# 2x Intel 80GB X25-M RAID0 or 1x Intel 160GB X25-M?



## zAAm (Mar 30, 2010)

I'm considering getting on the SSD bandwagon, and I've decided I like the Intel SSD's. What would you guys recommend? Two 80GB X25-M SSD's with 250MB/s read and 70MB/s write (giving ~400MB/s and ~120MB/s probably? ) or a single 160GB X25-M SSD with 250MB/s read and 100MB/s write? Both are the second generation 34nm versions and both setups will run about the same amount: ~R4000 (or ~$540)

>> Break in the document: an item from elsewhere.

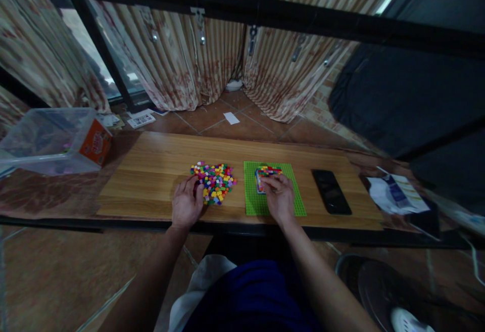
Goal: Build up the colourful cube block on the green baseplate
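A heap of small many-coloured bricks [216, 180] lies on the wooden board [151, 170]. My left hand [186, 203] rests at the heap's left edge, fingers curled and touching the bricks; whether it holds one is hidden. To the right lies a green baseplate [293, 190] with a small block of coloured bricks [267, 172] built on its far left part. My right hand [279, 196] lies on the baseplate, fingertips against the near side of that block.
A black phone [331, 191] lies right of the baseplate. Papers [394, 193] sit at the far right. A clear plastic bin [45, 140] with an orange label stands at the far left. Curtains hang behind the board.
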Demonstrator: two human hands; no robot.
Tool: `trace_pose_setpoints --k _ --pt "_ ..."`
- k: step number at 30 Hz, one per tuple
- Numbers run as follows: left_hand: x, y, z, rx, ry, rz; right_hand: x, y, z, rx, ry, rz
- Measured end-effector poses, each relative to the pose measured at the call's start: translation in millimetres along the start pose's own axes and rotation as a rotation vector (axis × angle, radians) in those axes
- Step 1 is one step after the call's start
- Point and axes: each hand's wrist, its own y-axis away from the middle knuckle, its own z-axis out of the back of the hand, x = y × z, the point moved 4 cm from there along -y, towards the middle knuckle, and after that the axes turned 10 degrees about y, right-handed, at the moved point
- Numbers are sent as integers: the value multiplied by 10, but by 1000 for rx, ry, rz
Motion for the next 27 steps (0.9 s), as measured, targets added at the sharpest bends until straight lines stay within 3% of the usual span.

Also, I've read that Intel now supports TRIM over RAID drives so TRIM will be supported on both setups I believe? Even if it's handled by the Intel driver versus the Windows 7 driver.

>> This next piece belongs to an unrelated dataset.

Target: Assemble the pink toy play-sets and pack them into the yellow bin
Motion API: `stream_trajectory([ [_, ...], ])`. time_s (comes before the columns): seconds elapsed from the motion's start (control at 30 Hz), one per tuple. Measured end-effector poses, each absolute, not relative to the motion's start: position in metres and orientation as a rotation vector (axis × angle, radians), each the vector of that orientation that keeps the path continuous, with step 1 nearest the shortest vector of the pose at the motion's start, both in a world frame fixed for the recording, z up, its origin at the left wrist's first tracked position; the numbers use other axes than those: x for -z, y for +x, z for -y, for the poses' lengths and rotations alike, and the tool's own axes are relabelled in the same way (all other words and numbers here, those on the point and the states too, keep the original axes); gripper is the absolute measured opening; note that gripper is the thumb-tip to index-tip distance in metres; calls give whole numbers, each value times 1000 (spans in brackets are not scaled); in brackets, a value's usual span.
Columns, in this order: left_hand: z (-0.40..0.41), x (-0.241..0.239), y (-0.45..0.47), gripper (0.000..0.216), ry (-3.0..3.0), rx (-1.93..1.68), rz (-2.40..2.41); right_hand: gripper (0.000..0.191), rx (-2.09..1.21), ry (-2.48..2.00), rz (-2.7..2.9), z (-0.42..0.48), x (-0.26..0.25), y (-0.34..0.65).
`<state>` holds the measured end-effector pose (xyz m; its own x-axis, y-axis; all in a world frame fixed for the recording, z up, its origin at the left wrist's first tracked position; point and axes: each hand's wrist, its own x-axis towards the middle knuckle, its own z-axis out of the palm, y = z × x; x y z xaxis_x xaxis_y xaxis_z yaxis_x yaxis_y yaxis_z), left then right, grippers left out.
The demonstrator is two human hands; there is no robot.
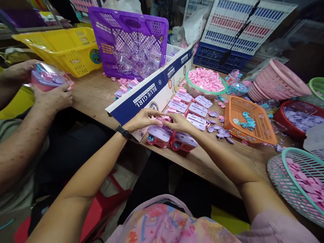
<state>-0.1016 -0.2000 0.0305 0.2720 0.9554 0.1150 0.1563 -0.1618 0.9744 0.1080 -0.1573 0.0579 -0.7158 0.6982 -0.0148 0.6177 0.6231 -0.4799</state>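
My left hand point(143, 118), with a dark band on the wrist, and my right hand point(178, 122) meet over the front toys. Between their fingertips is a small pink plastic piece point(164, 120), just at a lavender lid; whether it is seated there I cannot tell. Both hands are closed on it, fingers partly overlapping it. Beneath them stand two pink toy boxes with lavender lids, a left box point(159, 138) and a right box point(183, 141). Behind them are several more lavender lids point(197, 109) in rows, some with pink pieces on top.
A blue-and-white cardboard strip point(152, 91) divides the table. Right of it are a bowl of pink pieces point(206, 80), lavender spoon-like parts point(221, 131), an orange basket point(250, 119) and a green basket point(280, 165). At left, a co-worker's hands point(52, 98) hold another toy.
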Motion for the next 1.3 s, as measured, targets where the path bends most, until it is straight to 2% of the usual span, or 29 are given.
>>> stream_trajectory([
  [0.2, 212, -17, -92, 45, 1385, -1217, -1089, 18, -622, -1007, 2671, 160, -59, 107],
  [0.37, 220, -1, -86, 49, 1298, -1263, -1124, 13, -486, -1055, 2712, 174, -53, 105],
  [0.57, 224, -11, -87, 46, 1533, -1224, -1276, 20, -502, -1032, 2712, 171, -53, 109],
  [0.73, 226, -33, -63, 31, 1880, -1391, -1548, 35, -758, -974, 2257, 167, -49, 124],
  [0.9, 202, -50, -34, 36, 1675, -1240, -1250, 53, -1132, -1012, 1920, 161, -46, 148],
  [1.0, 185, -66, -23, 32, 1934, -1230, -1137, 59, -1403, -1001, 1827, 149, -54, 165],
  [1.07, 176, -75, -18, 39, 2113, -1197, -1001, 64, -1553, -972, 1746, 138, -59, 173],
  [1.17, 166, -84, -15, 42, 2205, -1186, -908, 70, -1632, -986, 1615, 124, -63, 178],
  [1.3, 156, -83, -20, 32, 2109, -1167, -925, 70, -1743, -1037, 1527, 114, -60, 174],
])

Now another thing to consider is I'll be using Intel's ICH10R southbridge's RAID controller (Intel Matrix). Will this cap the RAID0 volume's speed to something less than impressive? Or will this still outshine the 160GB single drive by a respectable margin?

Also, what will the latency implications be? Will the RAID controller increase the latencies by a huge margin or will it be negligible?

I'm currently running two 500GB Seagate 7200.12 drives in RAID0 as my system drive so I guess the switch to SSD's will provide a huge performance increase... 

Thanks


----------



## Carl2 (Mar 30, 2010)

I've just put an Intel 160 Gb SSD into a gateway computer, I got a package deal that included a USB connection to the drive and cloning software.  Useless for me. I have recovery disks Vista 64 b and an upgrade to Win 7.  I tried the cloning, got the same boot time about 1 Min 30 sec and the same win performance of 5.9.  I reformatted and did a clean install of Win 7 when the OS arrived.  Boot time is less than half, Win 7 performance of 7.8.
  Before installing the SSD I'd tried raid 0, I got a R of 270 Mb and W of 240 Mb, same boot time, and performance of 5.9.  There were some benchmarks of SSD's in Raid 0 at this forum and the results look impressive.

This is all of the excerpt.